DIRECTIONS → Go through the listing below. Copy each line that has the string "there".

AVAILABLE DATA →
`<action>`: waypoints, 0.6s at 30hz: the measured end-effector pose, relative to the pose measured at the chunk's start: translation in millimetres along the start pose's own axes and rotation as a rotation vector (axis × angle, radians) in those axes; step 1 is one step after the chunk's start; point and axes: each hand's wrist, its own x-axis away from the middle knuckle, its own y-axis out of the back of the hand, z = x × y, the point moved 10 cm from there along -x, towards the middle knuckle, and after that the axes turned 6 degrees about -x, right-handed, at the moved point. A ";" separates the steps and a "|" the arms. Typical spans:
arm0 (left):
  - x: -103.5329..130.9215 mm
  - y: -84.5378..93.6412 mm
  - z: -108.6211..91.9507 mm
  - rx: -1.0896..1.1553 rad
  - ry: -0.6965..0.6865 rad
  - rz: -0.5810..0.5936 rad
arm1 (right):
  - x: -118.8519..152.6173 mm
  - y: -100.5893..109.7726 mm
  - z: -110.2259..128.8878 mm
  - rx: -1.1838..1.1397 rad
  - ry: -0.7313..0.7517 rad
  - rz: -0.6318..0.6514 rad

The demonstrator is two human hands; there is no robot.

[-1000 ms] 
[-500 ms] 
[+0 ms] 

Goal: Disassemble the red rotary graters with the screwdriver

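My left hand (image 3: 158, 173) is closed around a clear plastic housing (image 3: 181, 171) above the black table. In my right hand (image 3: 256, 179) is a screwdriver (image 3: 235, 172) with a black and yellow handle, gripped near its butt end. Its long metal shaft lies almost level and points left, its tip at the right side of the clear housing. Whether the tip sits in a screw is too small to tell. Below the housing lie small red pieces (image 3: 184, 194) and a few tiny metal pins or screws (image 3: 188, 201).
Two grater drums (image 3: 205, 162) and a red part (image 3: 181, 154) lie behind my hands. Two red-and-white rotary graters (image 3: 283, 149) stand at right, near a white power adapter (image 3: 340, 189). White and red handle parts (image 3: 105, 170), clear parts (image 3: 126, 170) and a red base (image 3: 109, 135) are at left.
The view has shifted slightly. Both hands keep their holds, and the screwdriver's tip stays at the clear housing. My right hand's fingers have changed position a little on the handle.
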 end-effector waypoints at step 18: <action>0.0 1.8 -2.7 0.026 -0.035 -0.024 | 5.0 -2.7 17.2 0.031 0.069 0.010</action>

SOLUTION →
`<action>`: waypoints, 0.6s at 30hz: the measured end-effector pose, relative to the pose measured at the chunk's start: translation in millimetres along the start pose's own axes and rotation as a rotation vector (axis × angle, radians) in those axes; step 1 is one step after the chunk's start; point and axes: each hand's wrist, its own x-axis away from the middle knuckle, its own y-axis out of the back of the hand, z = x × y, the point moved 10 cm from there along -x, towards the middle knuckle, and after that the axes turned 6 degrees about -x, right-handed, at the moved point. A ";" separates the steps and a "|" the arms. Typical spans:
The demonstrator is two human hands; there is no robot.

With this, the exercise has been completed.